Precise and timely crop yield predictions at large scales are crucial for safeguarding global food security. A key factor in accurate yield forecasting is the integration of multi-source environmental data, where the choice of time windows for aggregating these variables plays a pivotal role. Segmenting time windows by phenological stages allows for more precise extraction of environmental variables, capturing the complex interactions between crop development and external factors. However, the effectiveness of this approach in improving yield prediction accuracy, especially when comparing ground-based and remote sensing-derived land surface phenology data, remains largely unexplored. In this study, we investigate how phenology-based time windows affect corn yield predictions, using machine learning algorithms and multi-source environmental data from the U.S. Corn Belt. We systematically analyzed and compared models incorporating either ground-based or land surface phenology. By segmenting the growing season into six crucial stages (BBCH 00-99) and formulating specific yield forecasting models for each stage, we determined the optimal lead times for predictions utilizing both sources of phenological data. Our findings suggested that the incorporation of phenology-derived crop growth windows significantly enhances the accuracy of yield prediction by approximately 10 % compared to the fixed-season method.
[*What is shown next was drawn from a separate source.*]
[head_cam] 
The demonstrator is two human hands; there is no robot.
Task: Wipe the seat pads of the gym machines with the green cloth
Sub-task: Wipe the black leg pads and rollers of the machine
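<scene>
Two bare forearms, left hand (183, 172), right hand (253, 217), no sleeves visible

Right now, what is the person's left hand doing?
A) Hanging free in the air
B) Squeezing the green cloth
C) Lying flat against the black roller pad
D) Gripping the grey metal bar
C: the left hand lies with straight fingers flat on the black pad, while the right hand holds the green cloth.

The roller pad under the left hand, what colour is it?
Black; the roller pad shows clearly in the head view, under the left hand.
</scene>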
Ground-based phenology data from the USDA crop progress report slightly outperformed MODIS-based land surface phenology data, achieved the highest accuracy with the XGBoost model (R2 = 0.668, RMSE = 1.09 t/ha, MAE = 0.84 t/ha). Furthermore, this study demonstrated that reliable corn yield predictions could be made as early as the second phenological stage (Emerged-Silking for ground phenology, MidGreenup-Maturity for MODIS phenology). In regions where ground observations are limited or unavailable, land surface phenology emerges as a promising alternative. This study presents a robust framework for precise and extensive crop yield modeling and early prediction, which is crucial for making informed agricultural decisions and ensuring food security.

中文翻译：

---

物候在作物产量预测中的作用：地基物候与遥感物候的比较


精确及时的大规模作物产量预测对于维护全球粮食安全至关重要。准确产量预测的一个关键因素是多源环境数据的整合，其中聚合这些变量的时间窗口的选择起着关键作用。按物候阶段分割时间窗口可以更精确地提取环境变量，捕捉作物发育与外部因素之间的复杂相互作用。然而，这种方法在提高产量预测准确性方面的有效性，特别是在比较地基和遥感衍生的地表物候数据时，在很大程度上仍未得到探索。在这项研究中，我们使用机器学习算法和来自美国玉米带的多源环境数据，调查了基于物候的时间窗口如何影响玉米产量预测。我们系统地分析和比较了结合地基或地表物候学的模型。通过将生长季节分为六个关键阶段 （BBCH 00-99） 并为每个阶段制定具体的产量预测模型，我们利用两种物候数据来源确定了预测的最佳提前期。我们的研究结果表明，与固定季节方法相比，物候衍生的作物生长窗口的结合显着提高了产量预测的准确性约 10%。美国农业部作物进展报告中的地面物候数据略优于基于 MODIS 的地表物候数据，XGBoost 模型的准确性最高（R2 = 0.668，RMSE = 1.09 吨/公顷，MAE = 0.84 吨/公顷）。 此外，这项研究表明，早在第二个物候阶段就可以做出可靠的玉米产量预测（地面物候的 Emerged-Silking，MODIS 物候的 MidGreenup-Maturity）。在地面观测有限或不可用的地区，地表物候学成为一种很有前途的替代方案。本研究为精确和广泛的作物产量建模和早期预测提供了一个强大的框架，这对于做出明智的农业决策和确保粮食安全至关重要。